The Axis, which helped Iran become a regional powerhouse, won some of the most heralded victories during the Syrian civil war – when, with the help of Russia, it kept al-Assad in power and ISIL (ISIS) and other armed groups pushed back.
According to Hamidreza Azizi, a visiting scholar at the German Institute for International Politics and Security, the Iran-led axis was built on three main pillars that were changed by the fall of al-Assad.

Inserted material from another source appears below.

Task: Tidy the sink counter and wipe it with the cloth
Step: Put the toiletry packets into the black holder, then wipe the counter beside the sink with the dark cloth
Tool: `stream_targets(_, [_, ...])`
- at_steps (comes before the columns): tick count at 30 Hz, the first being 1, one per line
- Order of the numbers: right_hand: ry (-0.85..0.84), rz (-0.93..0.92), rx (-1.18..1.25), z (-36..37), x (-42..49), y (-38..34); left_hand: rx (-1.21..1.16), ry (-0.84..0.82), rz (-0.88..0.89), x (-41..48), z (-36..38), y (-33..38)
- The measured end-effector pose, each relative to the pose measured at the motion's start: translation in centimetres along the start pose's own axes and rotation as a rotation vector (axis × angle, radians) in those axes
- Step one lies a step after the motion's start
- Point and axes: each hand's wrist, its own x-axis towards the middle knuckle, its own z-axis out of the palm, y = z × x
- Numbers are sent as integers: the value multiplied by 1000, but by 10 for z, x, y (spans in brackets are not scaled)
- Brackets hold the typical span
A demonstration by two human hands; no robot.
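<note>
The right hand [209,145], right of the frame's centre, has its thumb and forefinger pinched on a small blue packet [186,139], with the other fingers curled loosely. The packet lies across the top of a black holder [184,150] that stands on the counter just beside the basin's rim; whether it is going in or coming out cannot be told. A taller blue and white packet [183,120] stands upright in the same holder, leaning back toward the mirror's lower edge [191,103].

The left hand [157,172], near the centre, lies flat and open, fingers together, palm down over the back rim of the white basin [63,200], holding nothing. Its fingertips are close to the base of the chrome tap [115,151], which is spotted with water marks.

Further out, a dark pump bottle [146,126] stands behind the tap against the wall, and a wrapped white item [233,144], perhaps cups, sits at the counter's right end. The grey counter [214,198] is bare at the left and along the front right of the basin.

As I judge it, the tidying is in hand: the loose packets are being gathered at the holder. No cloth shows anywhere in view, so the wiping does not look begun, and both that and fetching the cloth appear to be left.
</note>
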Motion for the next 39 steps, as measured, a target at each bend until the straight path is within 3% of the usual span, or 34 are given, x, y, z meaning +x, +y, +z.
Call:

The first was a geographical link between key members, complemented by Hamas and Palestinian Islamic Jihad in Gaza and extended to the Mediterranean the Houthis in Yemen He explained that he was holding the southern flank.
The second option was close coordination and unity between members, with a principle that meant that a threat to one Axis member was seen as a threat to all, triggering a collective response.
“The third pillar was its ideological foundation: the idea of resistance. This ideology, characterized by strong anti-American and anti-Israel sentiments, served as the central unifying idea behind the Axis,” he told Al Jazeera.
Azizi said the first two pillars were now severely damaged if not destroyed, but the third was still there and may have been strengthened in some aspects.
“This evolving situation could be described as ‘resistance without an axis’. “What we are seeing is that Iran is trying to strengthen the first line of its forward defense in Iraq and Yemen, while the rest of the axis is operating with significantly reduced capacity and far less coordination than in the past.”